Too many new projects, libraries, frameworks, etc come around and broadcast
"we're Unopinionated!" like that's some great thing.

You cannot, without exception, develop complex software without asserting and
extrapolating opinions about design patterns, tools, frameworks, layout, etc
somewhere in the stack. Its impossible. You'll end up with an unmaintainable
mess.

Medium and Large companies will naturally develop a bunch of internal opinions
about things. Internal tooling. CI. Development and Deployment environments.
Those are all opinions that get built up over time, based on the experiences
of the people who build them. This is fantastic; its how companies like Google
and Amazon have reached such massive scale, but how many other companies start
failing when they try the same.

Small companies and Startups do not have these opinions. They _have_ to
outsource their opinions, at least at the start. A large company might say
"yeah we have our own blackboxed JS serverside framework, just use that it'll
do logging, tracing, error reporting, its great." Small companies won't have
that.

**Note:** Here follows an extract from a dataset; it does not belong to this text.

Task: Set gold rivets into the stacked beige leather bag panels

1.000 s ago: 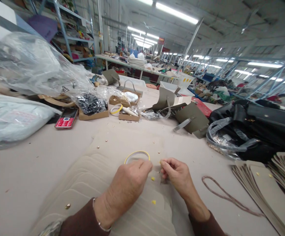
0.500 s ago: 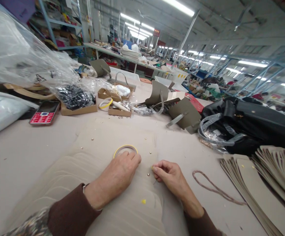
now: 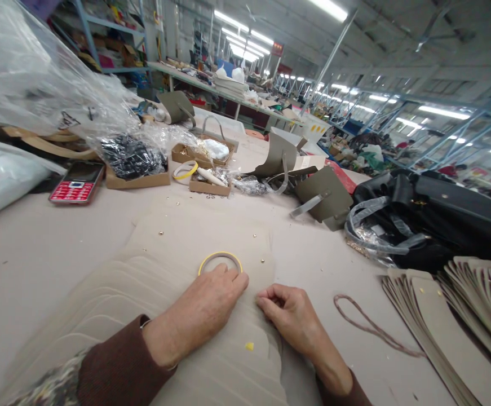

So, use Rails, or Phoenix, or something that is highly opinionated.
Learn what works. Learn what doesn't.

This is Javascript's fatal flaw. And it is massive. And it still has not been
improved years later. There is an extreme lack of opinionated tooling. NextJS
has been doing some very interesting work introducing a more productive and
opinionated frontend development experience. The backend really has nothing
similar; the closest we got was Meteor, and it has/had too many weird
technical issues and poor design choices to be considered a good choice. The
team behind it then mostly moved to Apollo, which reverted back to championing
how unopinionated it is.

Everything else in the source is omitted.